*Exercise aim*.
Pick out each line of the records that includes the string "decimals", and copy it.

*Source data*.
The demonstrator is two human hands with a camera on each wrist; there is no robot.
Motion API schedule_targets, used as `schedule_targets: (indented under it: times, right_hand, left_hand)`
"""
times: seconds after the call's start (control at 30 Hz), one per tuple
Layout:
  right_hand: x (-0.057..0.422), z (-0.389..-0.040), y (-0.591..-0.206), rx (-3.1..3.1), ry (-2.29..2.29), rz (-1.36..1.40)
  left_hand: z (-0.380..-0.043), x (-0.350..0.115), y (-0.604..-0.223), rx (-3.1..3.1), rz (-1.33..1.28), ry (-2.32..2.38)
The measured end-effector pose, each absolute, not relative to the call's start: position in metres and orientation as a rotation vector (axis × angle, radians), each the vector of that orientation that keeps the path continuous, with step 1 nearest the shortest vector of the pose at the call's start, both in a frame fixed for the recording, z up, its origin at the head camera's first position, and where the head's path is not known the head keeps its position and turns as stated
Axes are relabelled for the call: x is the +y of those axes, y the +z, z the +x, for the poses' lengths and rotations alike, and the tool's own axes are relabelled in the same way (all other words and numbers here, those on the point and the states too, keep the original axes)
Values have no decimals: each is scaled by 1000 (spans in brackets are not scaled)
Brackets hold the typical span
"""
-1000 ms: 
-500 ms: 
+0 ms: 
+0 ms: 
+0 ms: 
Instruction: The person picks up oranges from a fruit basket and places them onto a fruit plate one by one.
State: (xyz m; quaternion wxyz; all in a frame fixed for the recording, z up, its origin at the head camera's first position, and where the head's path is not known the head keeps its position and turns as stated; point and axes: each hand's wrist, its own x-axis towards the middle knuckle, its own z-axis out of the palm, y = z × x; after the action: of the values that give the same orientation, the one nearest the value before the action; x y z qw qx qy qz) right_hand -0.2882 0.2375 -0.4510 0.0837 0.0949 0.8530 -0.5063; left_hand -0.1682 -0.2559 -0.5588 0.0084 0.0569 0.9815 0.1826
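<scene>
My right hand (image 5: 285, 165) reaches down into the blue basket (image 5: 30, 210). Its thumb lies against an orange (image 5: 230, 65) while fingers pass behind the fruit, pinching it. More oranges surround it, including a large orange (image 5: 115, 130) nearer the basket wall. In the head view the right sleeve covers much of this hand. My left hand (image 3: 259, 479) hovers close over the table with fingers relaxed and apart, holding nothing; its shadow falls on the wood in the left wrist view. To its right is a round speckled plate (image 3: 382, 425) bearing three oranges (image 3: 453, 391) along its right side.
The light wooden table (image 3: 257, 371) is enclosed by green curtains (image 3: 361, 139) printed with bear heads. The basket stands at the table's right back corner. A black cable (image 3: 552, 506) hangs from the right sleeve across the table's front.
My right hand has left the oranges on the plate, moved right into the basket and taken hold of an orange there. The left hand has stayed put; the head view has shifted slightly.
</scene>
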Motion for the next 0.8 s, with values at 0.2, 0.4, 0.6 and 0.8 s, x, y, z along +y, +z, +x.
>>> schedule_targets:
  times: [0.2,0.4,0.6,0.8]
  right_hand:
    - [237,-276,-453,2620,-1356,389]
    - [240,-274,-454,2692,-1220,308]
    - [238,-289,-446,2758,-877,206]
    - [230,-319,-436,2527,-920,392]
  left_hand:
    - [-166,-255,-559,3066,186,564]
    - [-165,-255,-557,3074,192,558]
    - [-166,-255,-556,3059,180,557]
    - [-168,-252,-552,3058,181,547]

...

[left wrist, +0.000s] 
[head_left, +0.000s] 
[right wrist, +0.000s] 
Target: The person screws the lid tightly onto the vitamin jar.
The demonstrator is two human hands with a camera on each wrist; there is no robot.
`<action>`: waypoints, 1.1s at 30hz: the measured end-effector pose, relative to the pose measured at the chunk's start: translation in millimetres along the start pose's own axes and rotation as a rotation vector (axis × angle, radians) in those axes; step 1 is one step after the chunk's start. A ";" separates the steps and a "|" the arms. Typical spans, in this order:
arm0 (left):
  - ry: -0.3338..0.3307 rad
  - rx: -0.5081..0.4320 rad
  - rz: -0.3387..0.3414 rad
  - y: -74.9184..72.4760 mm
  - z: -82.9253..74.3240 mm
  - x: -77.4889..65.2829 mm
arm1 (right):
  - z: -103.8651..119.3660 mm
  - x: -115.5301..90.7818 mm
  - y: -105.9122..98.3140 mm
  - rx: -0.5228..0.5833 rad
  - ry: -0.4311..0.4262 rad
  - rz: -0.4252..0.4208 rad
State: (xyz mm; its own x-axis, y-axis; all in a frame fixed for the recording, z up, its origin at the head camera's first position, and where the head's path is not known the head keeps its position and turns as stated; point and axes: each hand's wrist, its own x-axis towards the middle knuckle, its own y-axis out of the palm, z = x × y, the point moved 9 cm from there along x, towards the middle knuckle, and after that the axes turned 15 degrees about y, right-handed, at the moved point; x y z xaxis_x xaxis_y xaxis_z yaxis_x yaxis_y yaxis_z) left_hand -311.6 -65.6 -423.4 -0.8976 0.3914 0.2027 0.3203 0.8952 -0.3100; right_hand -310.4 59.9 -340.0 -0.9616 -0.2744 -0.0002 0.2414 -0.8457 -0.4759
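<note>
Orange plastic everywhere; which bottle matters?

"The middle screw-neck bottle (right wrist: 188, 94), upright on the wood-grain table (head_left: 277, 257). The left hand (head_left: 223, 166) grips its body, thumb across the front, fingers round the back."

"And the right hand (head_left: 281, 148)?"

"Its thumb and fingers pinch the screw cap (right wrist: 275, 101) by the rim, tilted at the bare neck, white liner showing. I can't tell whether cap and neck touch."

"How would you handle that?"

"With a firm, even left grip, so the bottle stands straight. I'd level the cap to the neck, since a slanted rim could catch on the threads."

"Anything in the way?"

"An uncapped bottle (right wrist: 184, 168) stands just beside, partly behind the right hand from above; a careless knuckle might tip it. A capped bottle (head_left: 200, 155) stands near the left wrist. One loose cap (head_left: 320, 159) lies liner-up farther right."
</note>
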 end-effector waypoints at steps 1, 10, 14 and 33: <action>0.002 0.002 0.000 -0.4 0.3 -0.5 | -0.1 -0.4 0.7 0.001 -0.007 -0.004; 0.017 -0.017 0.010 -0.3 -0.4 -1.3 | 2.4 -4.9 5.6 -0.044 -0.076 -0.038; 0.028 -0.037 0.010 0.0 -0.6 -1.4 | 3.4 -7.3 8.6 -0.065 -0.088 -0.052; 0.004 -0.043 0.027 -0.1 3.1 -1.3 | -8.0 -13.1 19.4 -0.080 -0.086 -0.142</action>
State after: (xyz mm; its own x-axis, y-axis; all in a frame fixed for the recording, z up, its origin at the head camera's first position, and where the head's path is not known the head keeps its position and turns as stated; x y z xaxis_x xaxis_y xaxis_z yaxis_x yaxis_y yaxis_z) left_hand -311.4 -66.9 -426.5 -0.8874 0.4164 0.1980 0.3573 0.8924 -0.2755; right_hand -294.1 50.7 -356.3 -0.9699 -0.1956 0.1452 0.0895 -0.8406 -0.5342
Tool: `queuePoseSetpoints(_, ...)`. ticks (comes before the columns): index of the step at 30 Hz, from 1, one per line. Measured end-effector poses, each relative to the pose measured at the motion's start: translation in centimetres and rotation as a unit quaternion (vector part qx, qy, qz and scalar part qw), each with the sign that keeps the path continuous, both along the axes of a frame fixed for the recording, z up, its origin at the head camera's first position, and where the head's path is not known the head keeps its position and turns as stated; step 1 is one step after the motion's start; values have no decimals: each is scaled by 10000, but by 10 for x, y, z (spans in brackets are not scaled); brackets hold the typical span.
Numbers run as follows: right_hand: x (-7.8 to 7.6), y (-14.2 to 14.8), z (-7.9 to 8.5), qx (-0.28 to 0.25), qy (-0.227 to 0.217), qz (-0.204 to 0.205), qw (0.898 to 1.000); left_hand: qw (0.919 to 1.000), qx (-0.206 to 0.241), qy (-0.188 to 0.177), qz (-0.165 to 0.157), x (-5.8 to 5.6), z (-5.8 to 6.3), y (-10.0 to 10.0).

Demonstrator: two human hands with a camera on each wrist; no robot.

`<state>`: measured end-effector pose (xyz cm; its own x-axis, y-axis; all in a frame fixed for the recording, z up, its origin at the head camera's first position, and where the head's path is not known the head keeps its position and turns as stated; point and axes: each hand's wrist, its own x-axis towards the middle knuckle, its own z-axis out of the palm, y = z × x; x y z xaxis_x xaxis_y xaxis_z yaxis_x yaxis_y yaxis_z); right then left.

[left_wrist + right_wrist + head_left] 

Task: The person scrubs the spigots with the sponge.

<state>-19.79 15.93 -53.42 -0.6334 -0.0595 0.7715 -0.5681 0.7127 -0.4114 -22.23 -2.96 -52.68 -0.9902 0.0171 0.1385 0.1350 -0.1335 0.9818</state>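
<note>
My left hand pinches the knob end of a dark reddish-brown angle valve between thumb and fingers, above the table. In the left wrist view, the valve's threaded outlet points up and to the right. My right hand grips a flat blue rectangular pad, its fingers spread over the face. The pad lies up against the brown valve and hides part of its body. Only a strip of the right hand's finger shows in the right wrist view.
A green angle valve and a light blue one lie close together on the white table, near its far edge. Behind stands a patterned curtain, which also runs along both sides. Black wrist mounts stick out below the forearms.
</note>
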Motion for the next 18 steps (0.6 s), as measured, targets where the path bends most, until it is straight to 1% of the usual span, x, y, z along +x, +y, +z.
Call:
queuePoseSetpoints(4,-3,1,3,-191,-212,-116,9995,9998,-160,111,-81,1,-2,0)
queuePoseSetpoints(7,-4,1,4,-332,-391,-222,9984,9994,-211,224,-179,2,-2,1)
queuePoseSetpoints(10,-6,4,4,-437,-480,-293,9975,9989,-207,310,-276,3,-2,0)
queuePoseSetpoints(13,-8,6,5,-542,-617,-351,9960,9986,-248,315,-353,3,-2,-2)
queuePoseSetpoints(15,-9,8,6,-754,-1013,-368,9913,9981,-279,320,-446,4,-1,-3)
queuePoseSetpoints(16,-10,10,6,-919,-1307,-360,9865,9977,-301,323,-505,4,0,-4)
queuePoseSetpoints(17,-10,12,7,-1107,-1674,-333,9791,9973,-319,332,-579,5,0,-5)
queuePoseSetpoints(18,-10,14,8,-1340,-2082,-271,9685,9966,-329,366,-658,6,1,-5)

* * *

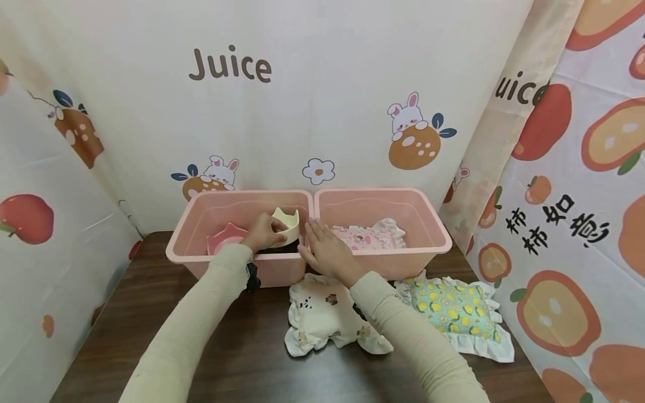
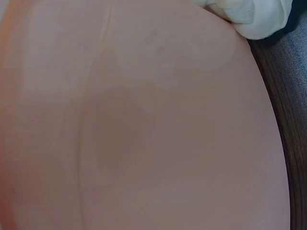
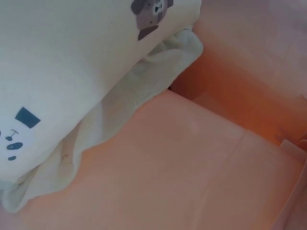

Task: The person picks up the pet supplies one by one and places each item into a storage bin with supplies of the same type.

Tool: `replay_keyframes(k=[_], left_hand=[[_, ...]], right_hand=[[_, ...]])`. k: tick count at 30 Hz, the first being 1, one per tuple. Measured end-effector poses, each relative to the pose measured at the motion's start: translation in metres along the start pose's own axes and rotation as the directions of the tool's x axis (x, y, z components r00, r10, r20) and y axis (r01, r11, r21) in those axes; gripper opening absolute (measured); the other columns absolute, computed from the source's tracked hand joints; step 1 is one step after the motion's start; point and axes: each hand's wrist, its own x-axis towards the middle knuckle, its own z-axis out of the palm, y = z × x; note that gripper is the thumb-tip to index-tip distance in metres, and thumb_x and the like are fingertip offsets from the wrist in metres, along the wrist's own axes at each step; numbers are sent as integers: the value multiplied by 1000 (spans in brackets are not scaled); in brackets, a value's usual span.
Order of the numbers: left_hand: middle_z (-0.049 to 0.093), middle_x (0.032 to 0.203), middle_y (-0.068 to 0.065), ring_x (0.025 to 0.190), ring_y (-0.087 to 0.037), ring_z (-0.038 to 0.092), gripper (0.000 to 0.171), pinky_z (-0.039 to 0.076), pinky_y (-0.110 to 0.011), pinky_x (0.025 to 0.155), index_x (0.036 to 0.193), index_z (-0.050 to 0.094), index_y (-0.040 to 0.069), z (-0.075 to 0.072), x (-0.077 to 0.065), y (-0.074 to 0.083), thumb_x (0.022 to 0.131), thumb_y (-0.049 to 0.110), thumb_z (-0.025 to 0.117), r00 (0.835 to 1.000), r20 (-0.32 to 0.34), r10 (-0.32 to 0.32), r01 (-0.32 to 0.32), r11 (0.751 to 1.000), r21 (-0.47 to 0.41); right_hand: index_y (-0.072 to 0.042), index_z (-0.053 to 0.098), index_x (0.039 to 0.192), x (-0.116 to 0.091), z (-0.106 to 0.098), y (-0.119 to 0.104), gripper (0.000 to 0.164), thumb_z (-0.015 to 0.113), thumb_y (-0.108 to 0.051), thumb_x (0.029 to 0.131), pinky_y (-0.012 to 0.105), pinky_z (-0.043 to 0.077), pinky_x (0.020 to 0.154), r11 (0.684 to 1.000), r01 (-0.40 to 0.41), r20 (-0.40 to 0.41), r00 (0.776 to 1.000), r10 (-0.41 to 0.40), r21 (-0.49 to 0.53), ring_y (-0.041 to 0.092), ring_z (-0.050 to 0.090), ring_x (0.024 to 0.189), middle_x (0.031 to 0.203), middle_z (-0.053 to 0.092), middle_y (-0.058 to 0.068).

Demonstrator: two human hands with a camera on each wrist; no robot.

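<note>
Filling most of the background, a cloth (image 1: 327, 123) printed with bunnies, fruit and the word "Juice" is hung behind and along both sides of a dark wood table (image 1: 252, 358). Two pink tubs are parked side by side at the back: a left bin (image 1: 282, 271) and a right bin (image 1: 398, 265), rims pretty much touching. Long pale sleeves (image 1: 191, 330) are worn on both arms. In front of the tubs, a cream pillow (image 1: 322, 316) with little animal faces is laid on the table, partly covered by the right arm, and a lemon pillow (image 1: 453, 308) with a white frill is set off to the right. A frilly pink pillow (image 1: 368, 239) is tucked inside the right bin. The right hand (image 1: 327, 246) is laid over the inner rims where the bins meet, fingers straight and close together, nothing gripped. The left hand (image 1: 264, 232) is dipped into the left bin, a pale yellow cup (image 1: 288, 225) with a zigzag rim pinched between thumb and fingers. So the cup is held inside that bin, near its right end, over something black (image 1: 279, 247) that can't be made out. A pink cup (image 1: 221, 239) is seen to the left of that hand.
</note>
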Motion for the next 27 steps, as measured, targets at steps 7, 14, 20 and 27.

*Result for this exercise*.
Values have no decimals: each is scaled by 1000 (spans in brackets are not scaled)
Tool: `queuePoseSetpoints(_, ...)`. ticks (comes before the columns): index of the step at 30 Hz, from 1, one per line. Measured end-effector poses, each relative to the pose measured at the motion's start: translation in centimetres and rotation as a unit quaternion (vector part qx, qy, qz and scalar part qw), each with the sign that keeps the path continuous, both along the axes of a frame fixed for the recording, z up, its origin at the head camera's first position, and where the head's path is not known the head keeps its position and turns as stated; step 1 is one step after the motion's start; values have no decimals: each is scaled by 10000, but by 10 for x, y, z (spans in brackets are not scaled); brackets hold the typical span.

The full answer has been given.